I knew then. Knew nothing we said or did would halt those crushing wheels of progress.
*
Flight Path’s unflinching approach to the exploitative disregard capitalism has for nature is suggested via the story’s vast mechanised imagery: energy-generating windmills juxtaposed against the delicacy and significance of the feather. It layers the dramatic scenery with the darkened mechanisation of human destruction. The juxtaposition of nature and machine jars—‘turbines like a forest of white columns’—bridging the gap between the two, and combining the natural and unnatural imagery in an eerie manner. It makes clear that our ideas of what the place should be are not its actuality. Cal’s grandmother serves as a stand-in for the reader having ‘grown up here, when there were still some villages and crofts left.’ The explicit removal of these aspects of place helps to destabilise our expectations of what the countryside is, contrasting memory and reality in such a way that urges this reader towards introspective reflection… the words on the page encouraging an interrogation of a world that has all but gone.
*
Change had seemed like an impossibility previously, but now, its tendrils strip the land bare. A carrion carcass to nourish the concrete and great, imposing frames of silvery metal. Man-made. Eternal, perhaps.
I remember…
The glasshouse heat of the car, ocean blue ahead in the windscreen, empty of clouds unmoored. The way back was longer than I had expected, our winding main road was closed, not shown even by satellite navigation. Though through the smudged glass, I could see, great behemoths lumbering over the pot-holed tarmac, crushing the place where I had learned to ride a bike and, the place just ahead where I had first fallen off... Plastic grew as weeds in wildflower verges, red squirrel carcasses rotting on an asphalt no man’s land and all my beautiful trees carted away in hearses…
All of it now gone.
*
In the story, Flight Path, nature is figured as something learned, something prescriptively taught within windowless classrooms, something found within the vellum binds of dusty books—to be pored over, coveted. The idea of the wild in Gunn’s story as something that exists only in memory hints at a dystopian world that seems to brush up against and meld with my own disillusionment…

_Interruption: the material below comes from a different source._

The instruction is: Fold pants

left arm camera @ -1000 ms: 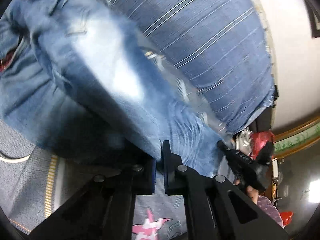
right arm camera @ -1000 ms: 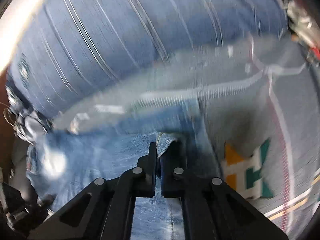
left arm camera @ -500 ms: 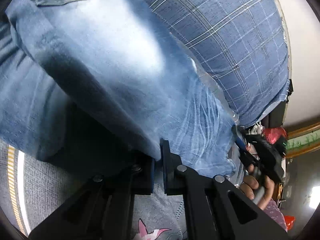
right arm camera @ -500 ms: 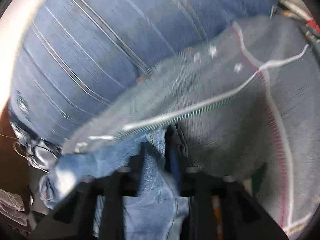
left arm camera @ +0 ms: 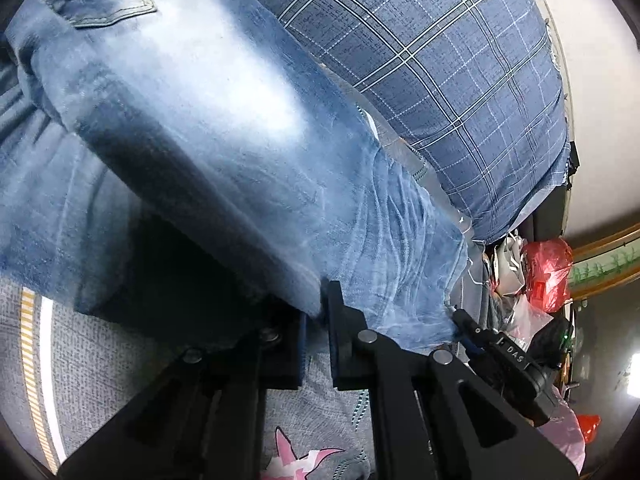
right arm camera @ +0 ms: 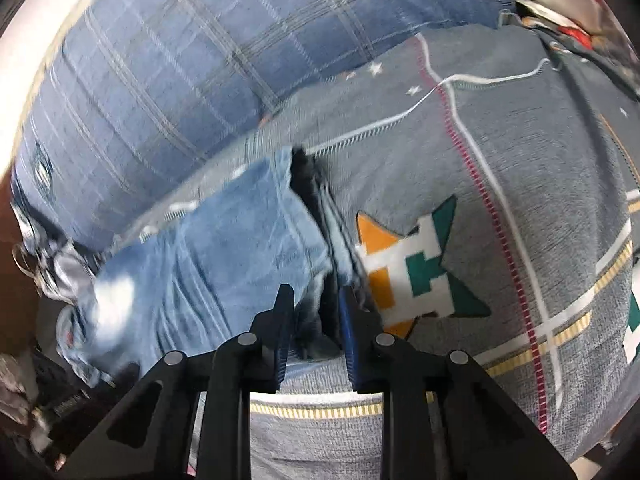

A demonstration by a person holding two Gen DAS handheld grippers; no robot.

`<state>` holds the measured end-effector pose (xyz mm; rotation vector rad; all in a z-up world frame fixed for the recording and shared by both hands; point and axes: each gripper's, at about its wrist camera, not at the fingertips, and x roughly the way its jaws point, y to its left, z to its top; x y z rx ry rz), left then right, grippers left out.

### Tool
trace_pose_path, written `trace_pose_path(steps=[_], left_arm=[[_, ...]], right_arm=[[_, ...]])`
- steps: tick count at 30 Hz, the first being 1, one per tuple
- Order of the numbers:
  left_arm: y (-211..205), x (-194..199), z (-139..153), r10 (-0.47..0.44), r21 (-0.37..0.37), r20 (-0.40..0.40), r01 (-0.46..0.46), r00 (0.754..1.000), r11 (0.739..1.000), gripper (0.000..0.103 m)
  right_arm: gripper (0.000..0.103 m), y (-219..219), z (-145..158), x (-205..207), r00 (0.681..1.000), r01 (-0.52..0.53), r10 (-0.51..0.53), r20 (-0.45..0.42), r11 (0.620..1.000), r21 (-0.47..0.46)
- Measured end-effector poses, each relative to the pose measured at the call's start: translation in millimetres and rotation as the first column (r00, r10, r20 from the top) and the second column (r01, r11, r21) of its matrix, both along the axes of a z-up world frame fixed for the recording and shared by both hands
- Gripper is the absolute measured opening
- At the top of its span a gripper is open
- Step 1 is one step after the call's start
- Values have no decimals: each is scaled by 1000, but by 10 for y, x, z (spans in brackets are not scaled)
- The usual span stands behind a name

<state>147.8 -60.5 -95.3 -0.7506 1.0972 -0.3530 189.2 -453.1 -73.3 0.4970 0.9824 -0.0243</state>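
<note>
The pants are faded blue jeans (left arm camera: 224, 128) lying on a grey patterned bedspread (left arm camera: 100, 364). In the left wrist view my left gripper (left arm camera: 316, 312) is shut on a fold of the jeans, which drapes up and away from it, back pocket at top left. The right gripper (left arm camera: 500, 356) shows at the lower right by the leg hem. In the right wrist view my right gripper (right arm camera: 316, 312) has its jaws parted around the hem end of the jeans (right arm camera: 224, 252), which lie flat on the bedspread (right arm camera: 520, 200).
A blue plaid pillow (left arm camera: 440, 60) lies behind the jeans; it also shows in the right wrist view (right arm camera: 180, 60). Red plastic bags (left arm camera: 548, 272) and clutter sit beyond the bed's edge. A white wall (left arm camera: 592, 100) is at the far right.
The right gripper's jaws have opened from shut on the hem, and the hem now rests on the bedspread. The left gripper stays shut on the jeans, which shifted slightly.
</note>
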Motion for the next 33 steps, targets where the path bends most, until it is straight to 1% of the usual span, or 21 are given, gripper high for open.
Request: trace_pose_path(steps=[3,5,6,7,9,11,13,14,15,16,17,18,20,21,22,23,24,26,28,30,33], left_arm=[[-10,-17,18,3,6,4,-3,1000,1000,8],[-33,-28,48,1,19,20,-2,1000,1000,8],[-40,-36,67,0,19,30,0,1000,1000,8],[-34,-53,106,3,3,48,-3,999,1000,7],[-30,-91,216,-3,-28,91,5,996,1000,7],[-42,-132,350,-12,-29,140,16,990,999,7],[-84,-125,351,-24,-1,131,24,991,1000,7],[-105,-103,296,-26,21,109,24,994,999,7],[-132,-73,215,-28,42,78,25,997,999,7],[-170,-33,101,-36,72,34,34,999,997,7],[-196,-13,24,-44,91,3,44,999,995,7],[-203,-4,-32,-49,101,-19,50,999,994,8],[-149,-34,16,-40,73,-18,42,999,996,16],[-128,-47,77,-56,55,-12,56,998,997,32],[-85,-81,182,-71,28,23,71,997,997,47],[-28,-128,302,-68,28,68,66,995,997,54],[32,-182,417,-57,45,112,52,992,998,61],[144,-256,584,-48,70,182,36,982,997,63],[330,-298,704,-34,82,216,16,976,996,64],[504,-292,778,-8,83,223,-11,975,997,64],[935,-283,850,72,102,220,-97,973,990,64]], right_arm=[[26,16,42,-26,1000,-4,3,24,1000,13],[13,61,2,2,1000,-13,12,-7,999,-38],[12,97,-7,13,1000,-20,19,-15,997,-69],[12,102,28,-1,1000,-8,8,-2,996,-83],[11,79,208,-82,997,24,-14,78,991,-129],[11,65,313,-148,991,56,-36,125,986,-160],[11,32,284,-130,993,63,-47,109,986,-153],[11,22,214,-90,996,54,-43,73,986,-157],[11,25,78,-7,999,36,-35,5,987,-157],[13,33,3,27,999,18,-22,-29,989,-147],[14,41,-6,40,999,11,-16,-32,989,-150],[17,41,38,34,1000,16,-18,-10,988,-151],[24,40,136,-33,999,35,-29,46,990,-134],[28,42,202,-86,996,38,-28,89,993,-109],[42,49,259,-125,992,34,-22,125,995,-91],[57,63,318,-174,987,31,-17,163,996,-79],[62,95,375,-219,980,27,-13,198,997,-71],[65,235,477,-315,966,-8,25,257,998,-70],[65,426,537,-376,955,-64,81,284,996,-70],[65,646,577,-441,944,-130,142,296,990,-62],[67,1053,679,-504,918,-235,230,324,972,-25]])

This past now lives on in my memory. Every detail that my eyes once glossed over now a cherished thing. But they too will fade with time, blur around the edges and bleed out the colours—never dying, but still lost to time. Whether we realise it or not, these treasured memories will one day be all that remains of the world before.
*
Just as the feather arrives to announce the story of Flight Path, so too did it invite and encourage my own creative and critical response to its themes, asking me to reflect upon both a real and imagined place. Analysis of the story and exploring the memories evoked by it, also blurs the line between fiction and reality, and emphasises the power of literature to mediate upon real-world issues and also enter into the memory of my own life.
All too often, those who are most impacted by change cannot stop it. When I was a child, I could not do anything to save my home, the world of trees and hills. But hope should not be lost. For there are still places to love, havens to build your life around. Places that seem without limit, without time. Eternal.